• **EXERCISE INSTRUCTIONS**
Go through the listing and count the lines with "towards" in them; write only the number.

• **SOURCE MATERIAL**
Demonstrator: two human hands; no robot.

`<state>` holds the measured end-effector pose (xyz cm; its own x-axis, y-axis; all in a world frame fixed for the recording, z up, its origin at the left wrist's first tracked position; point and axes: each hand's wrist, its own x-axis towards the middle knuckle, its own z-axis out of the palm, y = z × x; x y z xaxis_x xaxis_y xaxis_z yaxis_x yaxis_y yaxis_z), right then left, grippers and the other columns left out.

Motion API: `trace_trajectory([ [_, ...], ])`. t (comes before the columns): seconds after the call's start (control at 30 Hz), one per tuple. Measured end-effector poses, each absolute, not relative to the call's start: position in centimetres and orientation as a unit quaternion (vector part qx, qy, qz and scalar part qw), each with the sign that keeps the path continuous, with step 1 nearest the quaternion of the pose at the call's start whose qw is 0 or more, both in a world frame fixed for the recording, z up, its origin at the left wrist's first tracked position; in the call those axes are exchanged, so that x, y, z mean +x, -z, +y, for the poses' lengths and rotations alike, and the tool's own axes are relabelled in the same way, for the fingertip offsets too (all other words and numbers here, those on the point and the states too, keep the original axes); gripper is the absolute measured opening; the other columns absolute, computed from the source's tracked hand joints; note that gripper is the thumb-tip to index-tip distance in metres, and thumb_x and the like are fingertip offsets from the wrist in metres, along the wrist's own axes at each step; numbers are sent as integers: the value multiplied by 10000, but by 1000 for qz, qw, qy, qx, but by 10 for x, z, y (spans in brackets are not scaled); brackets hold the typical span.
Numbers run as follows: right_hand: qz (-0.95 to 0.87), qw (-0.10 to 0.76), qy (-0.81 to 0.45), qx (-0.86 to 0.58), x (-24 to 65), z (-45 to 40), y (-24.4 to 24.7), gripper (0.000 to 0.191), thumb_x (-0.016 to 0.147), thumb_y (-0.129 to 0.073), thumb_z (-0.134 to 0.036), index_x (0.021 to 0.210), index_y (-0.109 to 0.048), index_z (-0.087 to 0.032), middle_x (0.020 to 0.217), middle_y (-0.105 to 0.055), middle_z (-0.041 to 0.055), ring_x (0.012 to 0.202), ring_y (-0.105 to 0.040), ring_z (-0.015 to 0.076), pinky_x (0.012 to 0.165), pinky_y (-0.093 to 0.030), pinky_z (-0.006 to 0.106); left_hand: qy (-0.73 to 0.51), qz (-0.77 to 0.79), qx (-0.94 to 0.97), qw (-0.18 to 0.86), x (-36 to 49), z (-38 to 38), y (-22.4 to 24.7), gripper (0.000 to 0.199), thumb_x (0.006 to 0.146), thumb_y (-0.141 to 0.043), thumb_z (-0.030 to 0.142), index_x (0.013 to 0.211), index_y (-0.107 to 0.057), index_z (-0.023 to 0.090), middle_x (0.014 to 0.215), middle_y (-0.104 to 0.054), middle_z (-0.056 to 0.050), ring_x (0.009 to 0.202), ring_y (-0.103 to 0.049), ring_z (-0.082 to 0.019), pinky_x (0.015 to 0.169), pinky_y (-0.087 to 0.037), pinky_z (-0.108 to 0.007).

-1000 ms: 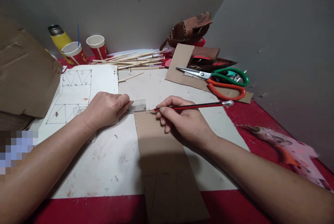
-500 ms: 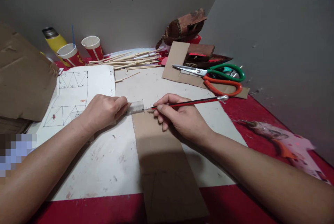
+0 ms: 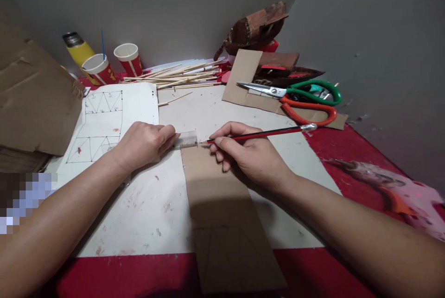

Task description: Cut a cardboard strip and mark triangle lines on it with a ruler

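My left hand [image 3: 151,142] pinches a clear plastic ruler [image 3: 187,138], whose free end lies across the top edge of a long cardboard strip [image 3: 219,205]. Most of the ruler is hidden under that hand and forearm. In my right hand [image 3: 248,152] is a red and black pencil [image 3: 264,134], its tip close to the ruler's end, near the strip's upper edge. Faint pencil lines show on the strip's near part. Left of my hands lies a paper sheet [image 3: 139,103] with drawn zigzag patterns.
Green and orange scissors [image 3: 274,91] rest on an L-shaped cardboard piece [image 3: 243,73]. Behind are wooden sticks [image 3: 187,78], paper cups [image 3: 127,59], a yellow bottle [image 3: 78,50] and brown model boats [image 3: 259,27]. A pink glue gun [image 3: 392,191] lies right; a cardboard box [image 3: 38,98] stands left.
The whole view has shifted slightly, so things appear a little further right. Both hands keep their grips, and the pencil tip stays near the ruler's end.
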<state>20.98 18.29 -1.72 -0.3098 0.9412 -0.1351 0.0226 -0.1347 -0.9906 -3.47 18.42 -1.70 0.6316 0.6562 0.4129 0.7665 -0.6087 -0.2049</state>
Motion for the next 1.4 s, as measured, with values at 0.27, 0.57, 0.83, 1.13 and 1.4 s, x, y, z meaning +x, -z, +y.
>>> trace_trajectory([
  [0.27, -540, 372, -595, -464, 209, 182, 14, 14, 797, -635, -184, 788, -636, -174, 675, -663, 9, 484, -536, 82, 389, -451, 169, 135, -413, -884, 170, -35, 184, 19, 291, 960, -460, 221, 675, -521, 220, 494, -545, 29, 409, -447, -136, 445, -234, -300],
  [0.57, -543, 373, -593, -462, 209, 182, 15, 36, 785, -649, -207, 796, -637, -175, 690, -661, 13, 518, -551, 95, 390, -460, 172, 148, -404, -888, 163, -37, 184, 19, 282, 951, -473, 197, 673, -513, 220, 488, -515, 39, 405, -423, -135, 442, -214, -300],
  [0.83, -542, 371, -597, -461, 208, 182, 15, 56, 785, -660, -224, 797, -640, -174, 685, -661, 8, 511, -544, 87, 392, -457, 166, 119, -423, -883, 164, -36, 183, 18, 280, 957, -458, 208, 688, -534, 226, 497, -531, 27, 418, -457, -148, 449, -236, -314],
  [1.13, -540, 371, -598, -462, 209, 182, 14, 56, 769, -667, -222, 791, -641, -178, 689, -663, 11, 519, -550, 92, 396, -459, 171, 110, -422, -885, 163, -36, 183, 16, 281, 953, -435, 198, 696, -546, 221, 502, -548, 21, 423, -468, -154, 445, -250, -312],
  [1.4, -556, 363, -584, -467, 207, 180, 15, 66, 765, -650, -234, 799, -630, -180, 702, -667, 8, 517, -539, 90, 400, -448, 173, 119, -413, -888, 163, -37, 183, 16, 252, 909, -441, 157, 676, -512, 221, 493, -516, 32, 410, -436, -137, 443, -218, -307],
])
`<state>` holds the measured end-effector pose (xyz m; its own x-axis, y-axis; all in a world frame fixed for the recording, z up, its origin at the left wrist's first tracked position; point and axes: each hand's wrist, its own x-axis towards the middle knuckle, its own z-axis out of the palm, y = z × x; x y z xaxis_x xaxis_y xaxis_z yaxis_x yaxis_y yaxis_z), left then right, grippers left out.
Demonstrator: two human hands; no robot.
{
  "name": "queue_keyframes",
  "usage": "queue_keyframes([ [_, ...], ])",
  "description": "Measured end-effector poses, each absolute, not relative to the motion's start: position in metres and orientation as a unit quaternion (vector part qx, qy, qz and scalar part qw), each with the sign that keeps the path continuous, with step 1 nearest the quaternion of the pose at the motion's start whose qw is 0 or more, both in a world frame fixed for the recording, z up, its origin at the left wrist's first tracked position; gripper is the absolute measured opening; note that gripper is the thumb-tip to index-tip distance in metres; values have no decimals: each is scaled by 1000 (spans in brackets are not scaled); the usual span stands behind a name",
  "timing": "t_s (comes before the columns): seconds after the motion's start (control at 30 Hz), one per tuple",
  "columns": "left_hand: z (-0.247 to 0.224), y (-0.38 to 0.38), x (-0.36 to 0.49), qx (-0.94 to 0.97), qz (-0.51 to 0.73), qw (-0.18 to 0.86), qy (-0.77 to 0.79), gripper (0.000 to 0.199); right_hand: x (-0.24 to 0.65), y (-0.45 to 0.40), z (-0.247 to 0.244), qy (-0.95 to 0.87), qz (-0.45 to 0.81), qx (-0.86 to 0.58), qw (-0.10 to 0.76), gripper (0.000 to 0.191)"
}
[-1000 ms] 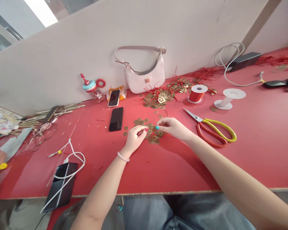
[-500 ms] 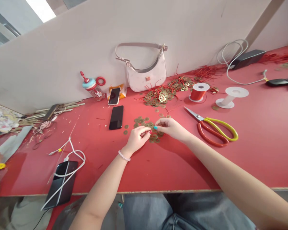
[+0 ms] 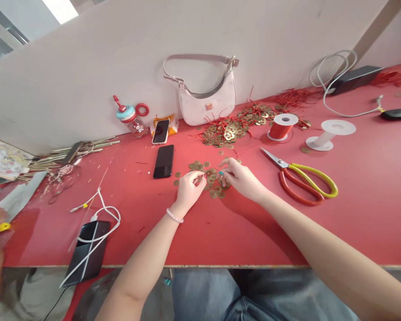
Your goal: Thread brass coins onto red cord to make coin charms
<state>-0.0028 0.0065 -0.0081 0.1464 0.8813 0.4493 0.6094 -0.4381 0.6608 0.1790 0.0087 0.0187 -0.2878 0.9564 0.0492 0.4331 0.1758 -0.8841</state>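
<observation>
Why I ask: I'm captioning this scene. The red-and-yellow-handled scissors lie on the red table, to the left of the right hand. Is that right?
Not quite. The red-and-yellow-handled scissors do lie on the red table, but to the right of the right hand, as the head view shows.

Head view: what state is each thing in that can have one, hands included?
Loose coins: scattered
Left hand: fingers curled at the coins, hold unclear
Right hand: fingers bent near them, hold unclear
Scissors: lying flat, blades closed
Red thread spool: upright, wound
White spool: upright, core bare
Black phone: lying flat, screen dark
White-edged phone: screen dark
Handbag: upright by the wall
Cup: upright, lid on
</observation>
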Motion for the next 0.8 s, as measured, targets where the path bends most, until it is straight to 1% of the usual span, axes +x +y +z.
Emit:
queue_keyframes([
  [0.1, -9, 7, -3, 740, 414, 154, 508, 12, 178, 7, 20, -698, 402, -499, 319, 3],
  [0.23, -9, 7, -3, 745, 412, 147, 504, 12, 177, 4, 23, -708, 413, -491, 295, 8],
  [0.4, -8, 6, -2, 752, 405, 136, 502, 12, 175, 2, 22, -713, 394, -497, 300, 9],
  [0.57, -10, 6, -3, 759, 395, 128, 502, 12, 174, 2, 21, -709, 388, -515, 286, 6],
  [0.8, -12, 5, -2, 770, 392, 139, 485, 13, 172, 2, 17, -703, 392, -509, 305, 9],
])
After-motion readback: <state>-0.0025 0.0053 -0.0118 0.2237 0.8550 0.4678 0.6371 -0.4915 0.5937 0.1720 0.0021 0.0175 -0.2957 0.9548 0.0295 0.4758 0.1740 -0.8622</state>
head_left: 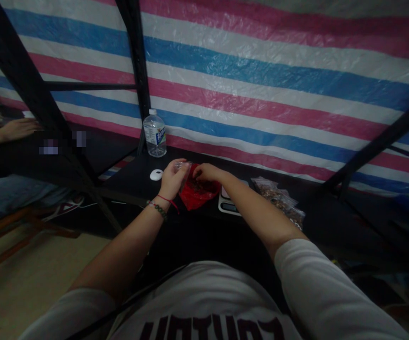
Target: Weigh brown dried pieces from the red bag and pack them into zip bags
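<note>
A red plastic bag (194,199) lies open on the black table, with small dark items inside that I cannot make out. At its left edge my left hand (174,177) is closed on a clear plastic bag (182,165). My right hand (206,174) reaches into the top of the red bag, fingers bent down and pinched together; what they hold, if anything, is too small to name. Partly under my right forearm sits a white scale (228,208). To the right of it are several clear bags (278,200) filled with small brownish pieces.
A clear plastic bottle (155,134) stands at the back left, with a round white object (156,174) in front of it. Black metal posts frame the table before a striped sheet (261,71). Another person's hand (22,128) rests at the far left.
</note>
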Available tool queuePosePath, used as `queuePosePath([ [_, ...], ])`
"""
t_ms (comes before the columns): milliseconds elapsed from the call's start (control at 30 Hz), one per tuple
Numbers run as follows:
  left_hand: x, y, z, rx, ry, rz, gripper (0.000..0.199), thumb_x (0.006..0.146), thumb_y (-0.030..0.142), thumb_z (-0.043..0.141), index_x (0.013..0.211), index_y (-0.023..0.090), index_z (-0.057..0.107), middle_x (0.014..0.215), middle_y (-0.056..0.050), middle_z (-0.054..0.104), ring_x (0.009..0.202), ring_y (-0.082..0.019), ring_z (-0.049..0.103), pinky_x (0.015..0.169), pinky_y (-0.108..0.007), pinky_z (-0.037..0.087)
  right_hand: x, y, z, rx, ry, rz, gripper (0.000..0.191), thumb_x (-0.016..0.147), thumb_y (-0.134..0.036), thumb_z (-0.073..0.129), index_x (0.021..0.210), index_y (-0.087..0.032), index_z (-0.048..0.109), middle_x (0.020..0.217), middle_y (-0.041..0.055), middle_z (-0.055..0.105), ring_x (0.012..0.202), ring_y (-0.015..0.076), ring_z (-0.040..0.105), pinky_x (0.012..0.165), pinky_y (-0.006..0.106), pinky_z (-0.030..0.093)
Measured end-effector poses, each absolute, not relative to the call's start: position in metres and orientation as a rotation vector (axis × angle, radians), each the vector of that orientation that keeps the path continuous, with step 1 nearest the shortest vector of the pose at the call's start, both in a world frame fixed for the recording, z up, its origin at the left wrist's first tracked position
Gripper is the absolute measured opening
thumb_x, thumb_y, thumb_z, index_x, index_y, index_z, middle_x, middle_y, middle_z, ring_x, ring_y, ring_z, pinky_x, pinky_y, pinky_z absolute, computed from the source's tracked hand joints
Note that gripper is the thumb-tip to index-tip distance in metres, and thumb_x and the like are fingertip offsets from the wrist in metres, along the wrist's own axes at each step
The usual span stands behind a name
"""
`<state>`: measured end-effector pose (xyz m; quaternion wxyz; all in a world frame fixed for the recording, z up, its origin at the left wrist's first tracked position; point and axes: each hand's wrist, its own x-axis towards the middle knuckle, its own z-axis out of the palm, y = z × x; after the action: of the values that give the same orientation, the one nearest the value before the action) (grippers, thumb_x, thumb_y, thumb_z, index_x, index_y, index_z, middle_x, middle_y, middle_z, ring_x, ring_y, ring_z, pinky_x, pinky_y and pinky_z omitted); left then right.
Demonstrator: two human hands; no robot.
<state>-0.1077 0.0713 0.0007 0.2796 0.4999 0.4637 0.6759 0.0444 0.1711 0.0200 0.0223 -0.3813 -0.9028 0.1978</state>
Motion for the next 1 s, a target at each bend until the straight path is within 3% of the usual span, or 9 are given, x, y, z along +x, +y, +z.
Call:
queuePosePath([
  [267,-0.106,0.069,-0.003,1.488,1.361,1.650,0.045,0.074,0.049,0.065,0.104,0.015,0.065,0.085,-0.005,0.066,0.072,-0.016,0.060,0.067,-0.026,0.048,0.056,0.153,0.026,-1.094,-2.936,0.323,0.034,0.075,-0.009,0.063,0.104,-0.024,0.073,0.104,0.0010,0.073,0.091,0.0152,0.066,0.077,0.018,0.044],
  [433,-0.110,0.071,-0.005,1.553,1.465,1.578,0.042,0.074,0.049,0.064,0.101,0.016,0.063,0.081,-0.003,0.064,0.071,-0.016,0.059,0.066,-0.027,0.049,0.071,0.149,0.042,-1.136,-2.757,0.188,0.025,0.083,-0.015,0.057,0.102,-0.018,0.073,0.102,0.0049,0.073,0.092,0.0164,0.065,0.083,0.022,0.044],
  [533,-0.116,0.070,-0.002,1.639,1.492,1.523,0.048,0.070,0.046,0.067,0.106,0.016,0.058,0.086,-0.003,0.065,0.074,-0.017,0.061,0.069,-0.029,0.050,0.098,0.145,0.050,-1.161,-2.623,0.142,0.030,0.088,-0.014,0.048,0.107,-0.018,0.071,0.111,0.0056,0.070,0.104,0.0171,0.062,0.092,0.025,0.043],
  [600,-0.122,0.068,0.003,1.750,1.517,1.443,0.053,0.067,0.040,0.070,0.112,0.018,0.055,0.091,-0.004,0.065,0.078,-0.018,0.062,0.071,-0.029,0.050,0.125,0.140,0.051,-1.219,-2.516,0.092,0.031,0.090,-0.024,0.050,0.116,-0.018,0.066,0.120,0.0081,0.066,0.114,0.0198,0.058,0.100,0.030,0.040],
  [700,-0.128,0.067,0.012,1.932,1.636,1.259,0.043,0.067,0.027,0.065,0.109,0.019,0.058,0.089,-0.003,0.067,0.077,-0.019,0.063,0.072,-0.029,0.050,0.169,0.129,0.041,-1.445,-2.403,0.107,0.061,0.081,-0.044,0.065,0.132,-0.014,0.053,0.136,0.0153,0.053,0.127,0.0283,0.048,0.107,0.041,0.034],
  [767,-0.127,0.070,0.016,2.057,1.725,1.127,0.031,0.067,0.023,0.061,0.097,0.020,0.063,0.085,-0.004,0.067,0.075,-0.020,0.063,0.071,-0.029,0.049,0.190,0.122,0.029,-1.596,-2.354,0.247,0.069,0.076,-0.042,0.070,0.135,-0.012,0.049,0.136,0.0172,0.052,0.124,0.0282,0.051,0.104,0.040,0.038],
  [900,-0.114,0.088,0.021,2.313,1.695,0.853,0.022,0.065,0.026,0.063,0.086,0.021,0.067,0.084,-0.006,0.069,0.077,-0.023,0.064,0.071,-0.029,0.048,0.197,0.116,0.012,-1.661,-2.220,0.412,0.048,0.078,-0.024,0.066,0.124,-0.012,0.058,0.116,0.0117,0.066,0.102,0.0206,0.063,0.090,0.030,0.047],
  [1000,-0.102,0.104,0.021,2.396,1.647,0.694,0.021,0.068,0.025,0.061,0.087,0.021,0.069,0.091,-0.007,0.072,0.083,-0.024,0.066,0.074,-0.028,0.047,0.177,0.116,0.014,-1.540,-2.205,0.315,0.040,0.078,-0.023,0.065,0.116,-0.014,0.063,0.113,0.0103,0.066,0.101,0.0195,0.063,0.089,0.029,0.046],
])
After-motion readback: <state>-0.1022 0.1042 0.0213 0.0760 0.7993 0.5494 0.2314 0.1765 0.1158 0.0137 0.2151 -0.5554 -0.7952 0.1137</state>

• **ANSWER TO THIS PROBLEM**
3